La cause kurde, bien qu’encore essentiellement centrée sur la Turquie, se conçoit ainsi au-delà des frontières. A la création du Xoybûn en 1927 au Liban se réunissent ainsi des Kurdes turcs comme Mehmet Sükrü Sekban et Memduh Selim, mais aussi des Kurdes arméniens comme Vahan Papazian par exemple.

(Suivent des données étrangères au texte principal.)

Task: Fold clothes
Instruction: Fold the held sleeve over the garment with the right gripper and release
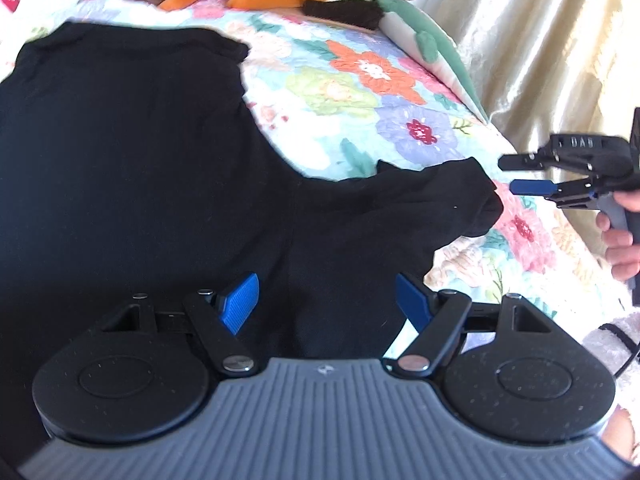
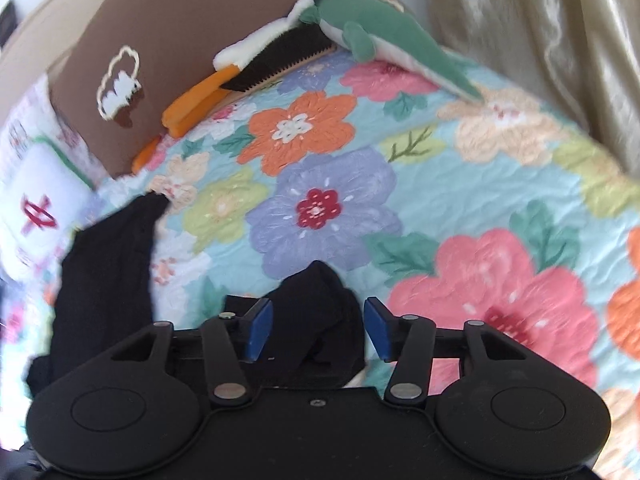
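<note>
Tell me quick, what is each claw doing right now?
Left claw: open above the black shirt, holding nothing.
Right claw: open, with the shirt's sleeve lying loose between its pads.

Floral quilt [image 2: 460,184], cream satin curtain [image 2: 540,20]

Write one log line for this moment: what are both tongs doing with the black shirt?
left tongs: open above black shirt | right tongs: open around sleeve end, no grip | surface: flowered quilt
</note>
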A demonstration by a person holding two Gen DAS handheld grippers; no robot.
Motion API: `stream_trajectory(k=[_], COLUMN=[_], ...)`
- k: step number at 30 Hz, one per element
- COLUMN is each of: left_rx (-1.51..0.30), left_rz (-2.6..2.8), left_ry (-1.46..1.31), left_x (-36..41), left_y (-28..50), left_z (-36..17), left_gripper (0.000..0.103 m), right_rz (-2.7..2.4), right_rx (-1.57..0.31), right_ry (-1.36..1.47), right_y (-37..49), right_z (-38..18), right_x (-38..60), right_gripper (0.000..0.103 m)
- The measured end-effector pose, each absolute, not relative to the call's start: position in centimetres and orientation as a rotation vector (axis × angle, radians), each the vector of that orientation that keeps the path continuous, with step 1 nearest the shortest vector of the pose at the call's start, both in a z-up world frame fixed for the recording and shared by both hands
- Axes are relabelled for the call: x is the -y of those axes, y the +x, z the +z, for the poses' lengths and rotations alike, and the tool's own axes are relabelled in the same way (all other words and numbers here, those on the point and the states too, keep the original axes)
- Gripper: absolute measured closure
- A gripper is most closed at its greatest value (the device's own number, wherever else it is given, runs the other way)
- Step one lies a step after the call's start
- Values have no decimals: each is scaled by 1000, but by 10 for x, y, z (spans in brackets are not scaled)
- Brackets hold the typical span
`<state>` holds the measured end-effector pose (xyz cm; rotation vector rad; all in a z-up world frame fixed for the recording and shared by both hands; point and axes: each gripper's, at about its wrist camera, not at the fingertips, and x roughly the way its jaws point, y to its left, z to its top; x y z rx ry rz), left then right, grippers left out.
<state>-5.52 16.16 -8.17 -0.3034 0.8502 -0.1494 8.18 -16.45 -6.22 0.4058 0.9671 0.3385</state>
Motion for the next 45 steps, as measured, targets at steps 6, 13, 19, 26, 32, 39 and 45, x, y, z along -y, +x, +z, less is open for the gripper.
stream_trajectory(k=[6, 13, 19, 26, 32, 39, 45], left_rx=[-878, -988, -962, -881, -926, -924, -934], left_rz=[-163, -167, -137, -135, -97, -82, -32], left_ry=[-165, -54, -31, -21, -80, -55, -110], left_x=[-134, -116, -113, -121, -135, -133, -140], left_y=[-33, -7, -16, -36, -35, -37, -33], left_z=[-78, -99, -101, -101, -107, -112, -109], left_gripper=[28, 28, 38, 34, 30, 29, 42], right_rz=[318, 349, 476, 744, 848, 829, 706], right_rx=[-1067, -1066, -852, -914, -1054, -1002, -991], right_ry=[481, 286, 110, 89, 107, 319, 400], right_y=[98, 98, 80, 57, 53, 60, 70], right_z=[-83, -93, -64, -64, -77, -65, -66], right_x=[165, 127, 88, 41, 25, 56, 81], right_gripper=[46, 89, 90, 90, 84, 66, 62])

La Turquie reste toutefois le pays au sein duquel le territoire du futur Etat kurde indépendant prendra place dans la pensée politique nationaliste kurde de l’époque.

Au-delà de sa dimension transnationale, le programme du mouvement Xoybûn se distingue peu de ses prédécesseurs nationalistes kurdes : s’appuyant sur les quatorze points wilsoniens (8 janvier 1918), au cours desquels le Président américain Woodrow Wilson (1856-1924) énonce entre autres le droit des Kurdes à disposer d’eux-mêmes, les membres du mouvement font également valoir le droit à l’indépendance que leur promettait le Traité de Sèvres (10 août 1920). L’insurrection du mont Ararat, qui donnera naissance à la République éponyme, s’inscrit ainsi dans le cadre de la vivacité des mouvements nationalistes kurdes d’après-guerre.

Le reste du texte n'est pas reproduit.